28.6.08

Budrewicz o EURO 2008: mistrzostwa wyeksploatowanych zawodników

Niemcy po turecku pokonali zdziesiątkowaną Turcję w ostatniej minucie, i po raz kolejny okazało się jak mało znaczy to, że mecz trwa 90 minut...

Trzeba przypomnieć, że to niemieccy trenerzy, zwłaszcza Jupp Derwall mieli kolosalny wpływ na zbudowanie potęgi tureckiej piłki, która pierwszy raz pokazała swoje wielkie możliwości na mistrzostwach świata w 2002 roku.
Gus Hiddink był kreowany po zmiażdżeniu Holandii na proroka wszechmocnego.
Tymczasem Rosjanie nie mieli siły nawet spacerować po boisku. Dla odmiany Hiszpanie wreszcie grali nie tylko pięknie, ale skutecznie. Dali radę bez Villy!

Przed finałem niemiecką siłą jest jak zwykle konsekwencja i organizacja gry. Od co najmniej dwóch lat Niemcy po raz pierwszy w historii mają dużo lepszy atak niż obronę.
Dwaj niemieccy stoperzy, których nazwiska brzmią jak dowcip Monty Pythona o zabijaniu niemieckich żołnierzy, są dobrzy na nordyckie wysokie drużyny. Niemieccy boczni obrońcy są niezłymi atakującymi skrzydłowymi, ale w pojedynku jeden na jeden w obronie mogą mieć trudności z każdym hiszpańskim juniorem (no, chyba że Niemcy zaczną kosić).

Hiszpanie są silni, ale bardzo zwrotni i jeśli nie siądą kondycyjnie, to powinni Niemców nie tyle ograć, co "okiwać" - na co jak zwykle gdy Niemcy grają w finale czeka z nadzieją cała Europa.
A o tym, czy Arszawin grający w Zenicie Sankt-Petersburg dałby znowu radę Klosemu, Podolskiemu i Schwiensteigerowi (wszyscy z Bayern Monachium) już się nie dowiemy. To mogło być ciekawe, biorąc pod uwagę, że w półfinale tegorocznego Pucharu UEFA Zenit zdemolował Bayern 4:0, który - nie pamiętam żeby w ogóle kiedyś z kimś tak wysoko przegrał.

Przebieg tych mistrzostw wskazuje na dwie rzeczy.
Najlepsi piłkarze Europy grają długi sezon, w niektórych krajach z bardzo krótką, w innych zupełnie bez przerwy zimowej.
Mistrzostwa następują kiedy organizmy są wydrenowane.

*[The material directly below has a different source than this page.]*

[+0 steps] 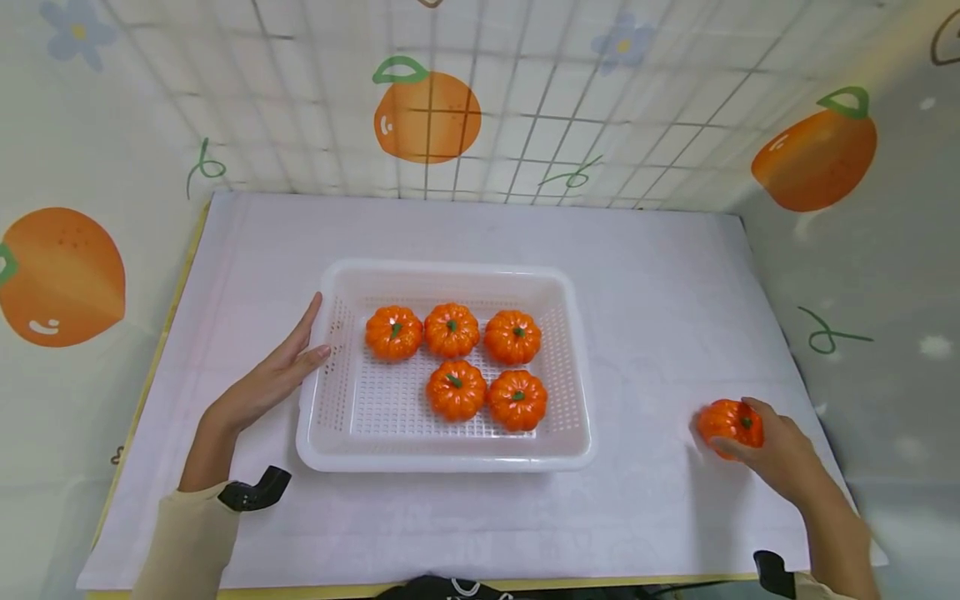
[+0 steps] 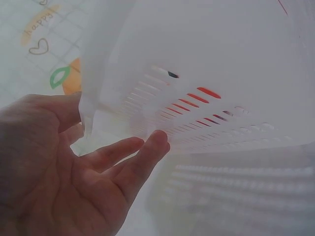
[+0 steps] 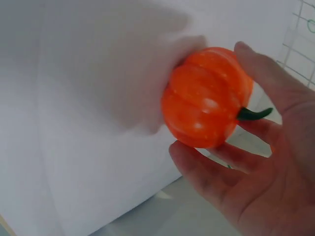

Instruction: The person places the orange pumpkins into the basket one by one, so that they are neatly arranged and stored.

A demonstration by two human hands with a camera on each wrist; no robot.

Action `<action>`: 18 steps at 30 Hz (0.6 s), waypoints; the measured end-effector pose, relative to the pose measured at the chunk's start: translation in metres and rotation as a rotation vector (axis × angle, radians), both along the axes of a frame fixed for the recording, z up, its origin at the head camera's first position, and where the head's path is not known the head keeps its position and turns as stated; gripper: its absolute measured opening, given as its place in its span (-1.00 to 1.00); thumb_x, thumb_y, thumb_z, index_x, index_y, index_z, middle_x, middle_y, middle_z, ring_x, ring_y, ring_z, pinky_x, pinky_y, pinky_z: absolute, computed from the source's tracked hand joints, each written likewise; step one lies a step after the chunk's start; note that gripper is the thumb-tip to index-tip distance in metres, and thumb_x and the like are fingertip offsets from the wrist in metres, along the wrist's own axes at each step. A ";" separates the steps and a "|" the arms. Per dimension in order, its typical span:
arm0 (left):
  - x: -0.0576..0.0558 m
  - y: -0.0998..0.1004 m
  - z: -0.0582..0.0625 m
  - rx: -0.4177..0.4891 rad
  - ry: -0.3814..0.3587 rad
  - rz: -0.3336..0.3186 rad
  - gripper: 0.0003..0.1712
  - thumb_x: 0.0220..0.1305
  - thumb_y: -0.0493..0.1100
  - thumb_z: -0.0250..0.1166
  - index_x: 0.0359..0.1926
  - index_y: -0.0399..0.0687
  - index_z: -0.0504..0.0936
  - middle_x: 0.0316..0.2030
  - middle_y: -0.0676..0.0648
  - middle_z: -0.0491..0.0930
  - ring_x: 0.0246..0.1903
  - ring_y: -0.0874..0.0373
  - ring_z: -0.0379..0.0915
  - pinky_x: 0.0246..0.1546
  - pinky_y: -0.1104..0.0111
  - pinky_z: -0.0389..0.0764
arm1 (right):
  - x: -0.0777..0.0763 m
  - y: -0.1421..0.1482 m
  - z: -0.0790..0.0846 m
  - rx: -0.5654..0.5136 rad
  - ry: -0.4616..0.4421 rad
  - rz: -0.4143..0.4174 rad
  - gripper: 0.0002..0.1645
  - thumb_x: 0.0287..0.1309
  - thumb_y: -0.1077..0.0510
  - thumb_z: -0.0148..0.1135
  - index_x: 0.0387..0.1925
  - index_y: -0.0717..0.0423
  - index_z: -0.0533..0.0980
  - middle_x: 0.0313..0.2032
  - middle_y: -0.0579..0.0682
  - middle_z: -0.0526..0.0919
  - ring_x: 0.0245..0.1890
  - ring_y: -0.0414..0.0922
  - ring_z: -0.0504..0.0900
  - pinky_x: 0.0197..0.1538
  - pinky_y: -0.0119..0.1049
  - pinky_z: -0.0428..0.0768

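A white plastic basket (image 1: 450, 461) lies on the table with several small orange toy pumpkins (image 1: 452, 330) in it. My left hand (image 1: 273, 375) holds the basket's left side, thumb over the rim. In the left wrist view, that hand's fingers (image 2: 142, 162) bear on the outside of the slotted wall. Far to the right of the basket, my right hand (image 1: 780, 446) grips another toy pumpkin (image 1: 726, 423) between thumb and fingers. In the right wrist view this pumpkin (image 3: 204, 98) shows its dark green stem toward the palm; whether it touches the table is unclear.
A white cloth covers the table (image 1: 645, 333), whose yellow edge shows at the left and front. Printed curtains with oranges stand on the left, back and right sides, with a wire grid (image 1: 570, 108) behind the back one.
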State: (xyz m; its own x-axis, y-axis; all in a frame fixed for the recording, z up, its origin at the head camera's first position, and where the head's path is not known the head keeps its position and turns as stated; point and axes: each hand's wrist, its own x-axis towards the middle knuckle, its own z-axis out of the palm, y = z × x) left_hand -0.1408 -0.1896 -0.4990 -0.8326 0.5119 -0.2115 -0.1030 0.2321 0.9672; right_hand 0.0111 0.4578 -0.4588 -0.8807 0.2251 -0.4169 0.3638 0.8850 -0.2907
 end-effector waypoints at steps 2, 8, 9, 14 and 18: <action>0.000 0.000 0.000 0.003 0.003 -0.005 -0.15 0.56 -0.02 0.03 0.54 0.60 -0.32 0.53 0.29 -0.46 0.51 0.16 -0.59 0.39 -0.21 -0.40 | 0.000 0.000 -0.002 -0.003 0.005 0.000 0.15 0.28 -0.20 0.27 0.40 0.57 -0.06 0.09 0.67 0.19 0.01 0.52 0.27 0.00 0.45 0.42; 0.001 0.000 0.000 0.001 0.001 -0.003 -0.16 0.56 -0.03 0.02 0.54 0.62 -0.32 0.53 0.31 -0.45 0.51 0.18 -0.58 0.39 -0.20 -0.40 | -0.001 -0.002 -0.001 0.003 0.021 0.008 0.11 0.27 -0.13 0.31 0.39 0.57 -0.04 0.08 0.66 0.20 0.00 0.52 0.27 -0.01 0.45 0.42; 0.001 0.000 0.000 0.000 -0.001 0.000 -0.16 0.56 -0.03 0.02 0.53 0.63 -0.32 0.53 0.31 -0.45 0.51 0.19 -0.58 0.40 -0.20 -0.40 | -0.001 -0.003 0.000 0.002 0.020 0.007 0.11 0.26 -0.12 0.32 0.40 0.56 -0.04 0.08 0.66 0.20 0.00 0.53 0.27 -0.01 0.45 0.42; 0.000 -0.001 0.000 -0.008 -0.003 0.008 -0.17 0.56 -0.02 0.02 0.52 0.67 -0.30 0.53 0.31 -0.44 0.51 0.20 -0.56 0.40 -0.18 -0.39 | -0.003 -0.004 0.004 0.009 0.024 0.017 0.10 0.26 -0.11 0.32 0.40 0.55 -0.03 0.08 0.67 0.19 0.00 0.53 0.27 -0.01 0.46 0.40; -0.001 -0.001 -0.001 -0.015 -0.004 0.014 -0.17 0.55 0.02 0.03 0.52 0.69 -0.29 0.52 0.34 -0.43 0.51 0.22 -0.55 0.40 -0.19 -0.38 | -0.006 -0.004 0.008 0.026 0.065 0.053 0.05 0.27 -0.07 0.33 0.39 0.53 0.01 0.06 0.67 0.23 -0.03 0.52 0.31 -0.04 0.45 0.42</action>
State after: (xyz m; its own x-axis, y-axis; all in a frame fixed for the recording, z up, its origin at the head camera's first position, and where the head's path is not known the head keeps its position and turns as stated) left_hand -0.1414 -0.1903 -0.4997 -0.8385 0.4973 -0.2228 -0.1103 0.2455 0.9631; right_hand 0.0048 0.4536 -0.4510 -0.9168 0.1873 -0.3526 0.2970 0.9102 -0.2888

Nawet drużyny, które mogą wystawić dwa równorzędne składy, a takie na tych mistrzostwach są tak naprawdę w stanie zagrać na pełnych obrotach 1-3 mecze (już nawet nie będę wymieniał oczywistych przykładów zespołów, które po świetnym "wybieganym" meczu w następnym "umierały stojąc".).

No i jeszcze jedno: jak mi ktoś powie, że świetna z Niemcami Chorwacja i fenomenalna z Holandią Rosja nie "zapiła pały" po meczach, to mu po prostu nie wierzę. Bilić sam chlał z piłkarzami, a Hiddink chyba jeszcze musi trochę poznać Rosję.
W finale "po piłkarsku" faworytem jest Hiszpania. Jeśli dadzą radę fizycznie, a bramkarz zagra na dotychczasowym poziomie: powinni wygrać 3:1 (jedna bramka z winy Lehmanna, który może nawet też obroni karnego, ale co z tego?).